Part of the problem here for me was that Benjamin returns when their child looks about thirteen, and he still has almost entire control of mental capacity. He could have fathered the child and been a legitimately loving parent until then without problem. Even though he deteriorates relatively fast after that, I think it is reasonable to expect that a supportive, loving daughter and wife would have helped him through it. But, instead of this scenario, we are given one where Benjamin leaves Daisy and basically forces her to find another man ASAP to help her raise the girl. This isn't fair to Daisy. This isn't fair to her new husband (as Daisy will always love Benjamin, and because he's basically only there to raise some other guy's kid).

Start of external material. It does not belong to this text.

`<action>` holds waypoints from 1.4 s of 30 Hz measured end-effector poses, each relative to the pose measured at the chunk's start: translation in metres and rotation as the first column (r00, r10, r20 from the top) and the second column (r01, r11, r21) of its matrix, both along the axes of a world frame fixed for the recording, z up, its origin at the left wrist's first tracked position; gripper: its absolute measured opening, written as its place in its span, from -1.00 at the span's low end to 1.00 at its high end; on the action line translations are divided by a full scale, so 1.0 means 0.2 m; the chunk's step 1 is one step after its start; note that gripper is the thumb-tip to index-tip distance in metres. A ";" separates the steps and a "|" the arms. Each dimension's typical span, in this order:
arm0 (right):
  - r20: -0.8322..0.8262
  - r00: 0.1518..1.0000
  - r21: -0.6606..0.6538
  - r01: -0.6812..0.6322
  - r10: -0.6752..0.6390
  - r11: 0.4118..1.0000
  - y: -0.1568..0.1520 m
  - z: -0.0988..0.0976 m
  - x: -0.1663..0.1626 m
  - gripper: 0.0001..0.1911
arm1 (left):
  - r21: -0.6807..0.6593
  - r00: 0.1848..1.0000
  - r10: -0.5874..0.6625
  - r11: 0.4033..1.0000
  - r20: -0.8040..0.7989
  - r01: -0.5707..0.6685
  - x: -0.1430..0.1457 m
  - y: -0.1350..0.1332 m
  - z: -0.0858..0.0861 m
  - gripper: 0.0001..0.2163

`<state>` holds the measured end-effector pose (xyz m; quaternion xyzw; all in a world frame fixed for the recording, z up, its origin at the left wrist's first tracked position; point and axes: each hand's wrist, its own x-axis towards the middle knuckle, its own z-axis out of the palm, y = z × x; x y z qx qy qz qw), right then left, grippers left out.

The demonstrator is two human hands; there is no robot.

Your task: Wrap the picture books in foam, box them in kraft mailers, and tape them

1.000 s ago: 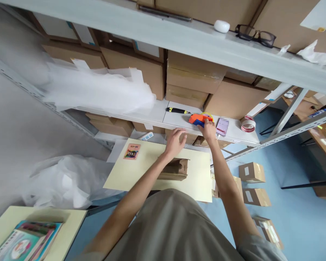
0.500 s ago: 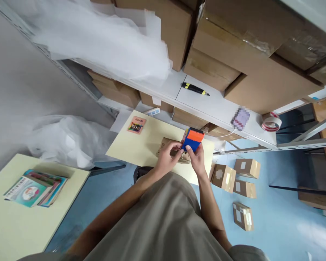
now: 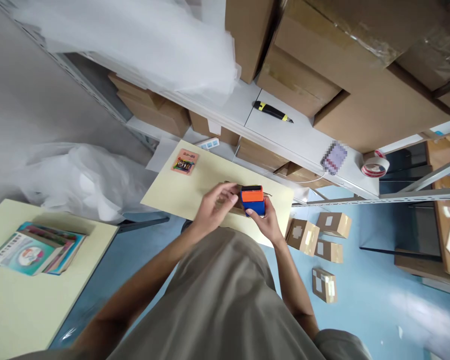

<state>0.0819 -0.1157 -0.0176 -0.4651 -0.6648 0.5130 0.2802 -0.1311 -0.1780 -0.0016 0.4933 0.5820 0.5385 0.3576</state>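
My right hand grips a blue-and-orange box-shaped object with a black strip on its top face. Its exact kind I cannot make out. The thumb lies over the blue front and the other fingers wrap the right side. Just to the left is my left hand, slightly blurred, fingers curved and apart, with nothing visible in it. Beneath and behind both hands sits a small brown cardboard package, mostly hidden. It rests on the pale yellow table. A pink picture card lies at the table's far left.
Above the table, a white shelf bears a yellow-black utility knife, a tape roll, large cartons and white foam sheeting. Books lie on a second table at left. Several taped boxes stand on the floor at right.
My left hand has come away from the blue-and-orange object and moved left, its fingers opening. My right hand has tilted the object and brought it slightly left and lower.
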 end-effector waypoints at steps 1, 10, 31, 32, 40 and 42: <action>0.037 0.999 -0.013 -0.028 0.029 1.000 -0.01 0.00 0.02 -0.45 | -0.017 1.000 0.002 1.000 0.011 -0.001 -0.04 0.02 0.02 -0.63; 0.244 0.950 -0.034 -0.194 0.196 0.980 -0.03 0.05 0.11 -0.47 | -0.093 0.988 -0.145 0.984 0.056 0.150 -0.10 0.12 0.08 -0.57; 0.560 0.617 -0.440 -0.345 0.554 0.829 0.23 0.54 0.18 -0.37 | -0.299 0.889 0.391 0.900 0.238 -0.316 -0.14 0.01 -0.37 -0.52; 0.559 0.598 -0.473 -0.338 0.574 0.814 0.25 0.57 0.19 -0.37 | -0.320 0.874 0.421 0.885 0.241 -0.338 -0.17 0.01 -0.41 -0.52; 0.564 0.598 -0.480 -0.324 0.569 0.815 0.41 0.66 -0.09 -0.35 | -0.427 0.784 0.517 0.829 0.344 -0.360 -0.18 0.08 -0.75 -0.60; 0.553 0.602 -0.471 -0.345 0.577 0.812 0.43 0.64 -0.18 -0.33 | -0.464 0.751 0.533 0.818 0.391 -0.339 -0.17 0.11 -0.82 -0.62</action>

And it isn't fair to the daughter, who is understandably pissed off when Daisy, on her deathbed, reveals that she's actually the child of another man. This is a nitpick, I know, but it didn't seem to follow Benjamin's character to make this decision.

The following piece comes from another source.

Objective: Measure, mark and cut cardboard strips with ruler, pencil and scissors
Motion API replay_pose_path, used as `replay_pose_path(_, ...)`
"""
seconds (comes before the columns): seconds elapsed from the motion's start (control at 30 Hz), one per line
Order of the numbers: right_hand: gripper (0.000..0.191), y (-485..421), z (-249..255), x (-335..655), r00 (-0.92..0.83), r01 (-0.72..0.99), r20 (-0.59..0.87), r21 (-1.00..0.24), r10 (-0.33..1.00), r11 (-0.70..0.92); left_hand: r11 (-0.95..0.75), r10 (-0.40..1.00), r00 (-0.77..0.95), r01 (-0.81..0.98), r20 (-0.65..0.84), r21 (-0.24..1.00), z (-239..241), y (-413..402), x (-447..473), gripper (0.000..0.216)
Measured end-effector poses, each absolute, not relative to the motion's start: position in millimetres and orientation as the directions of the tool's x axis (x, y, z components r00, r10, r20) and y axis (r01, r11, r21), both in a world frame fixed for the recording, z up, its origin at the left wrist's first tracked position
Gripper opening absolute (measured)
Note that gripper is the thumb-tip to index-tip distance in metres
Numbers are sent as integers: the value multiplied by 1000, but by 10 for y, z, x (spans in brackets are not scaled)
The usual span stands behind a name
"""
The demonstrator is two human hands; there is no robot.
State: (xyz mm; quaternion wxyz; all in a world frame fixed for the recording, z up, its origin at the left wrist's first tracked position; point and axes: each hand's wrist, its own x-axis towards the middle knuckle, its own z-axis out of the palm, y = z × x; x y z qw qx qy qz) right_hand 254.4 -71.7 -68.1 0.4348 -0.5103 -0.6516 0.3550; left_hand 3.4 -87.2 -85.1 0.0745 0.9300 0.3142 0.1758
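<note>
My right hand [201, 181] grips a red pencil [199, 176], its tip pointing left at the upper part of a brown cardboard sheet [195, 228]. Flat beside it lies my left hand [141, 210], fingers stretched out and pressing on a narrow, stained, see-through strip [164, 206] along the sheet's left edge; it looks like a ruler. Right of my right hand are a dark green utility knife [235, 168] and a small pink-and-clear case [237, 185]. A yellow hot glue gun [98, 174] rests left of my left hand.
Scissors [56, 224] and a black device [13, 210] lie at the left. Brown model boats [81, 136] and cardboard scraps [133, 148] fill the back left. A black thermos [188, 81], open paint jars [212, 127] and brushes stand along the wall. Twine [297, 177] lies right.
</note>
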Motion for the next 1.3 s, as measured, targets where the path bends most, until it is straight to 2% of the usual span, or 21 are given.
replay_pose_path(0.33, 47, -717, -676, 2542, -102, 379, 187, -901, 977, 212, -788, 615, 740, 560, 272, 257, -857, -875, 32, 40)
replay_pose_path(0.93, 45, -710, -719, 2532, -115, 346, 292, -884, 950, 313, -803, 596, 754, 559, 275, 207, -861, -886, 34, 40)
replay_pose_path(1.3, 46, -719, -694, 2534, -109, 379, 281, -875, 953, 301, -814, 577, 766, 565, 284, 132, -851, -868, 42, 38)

Altogether, this movie is very much worth seeing if you haven't already, though I advise either a break in the middle or multiple viewing sessions, given the length. It is a movie that will inspire you to spend time working on your dreams. It will give you the warm feeling that even the worst life can throw at you is merely a step on the path to something greater. And it will give you that bug to go exploring, to walk down the narrow creek, to feel the wind on your face, or feel the sand under your feet on a distant shore.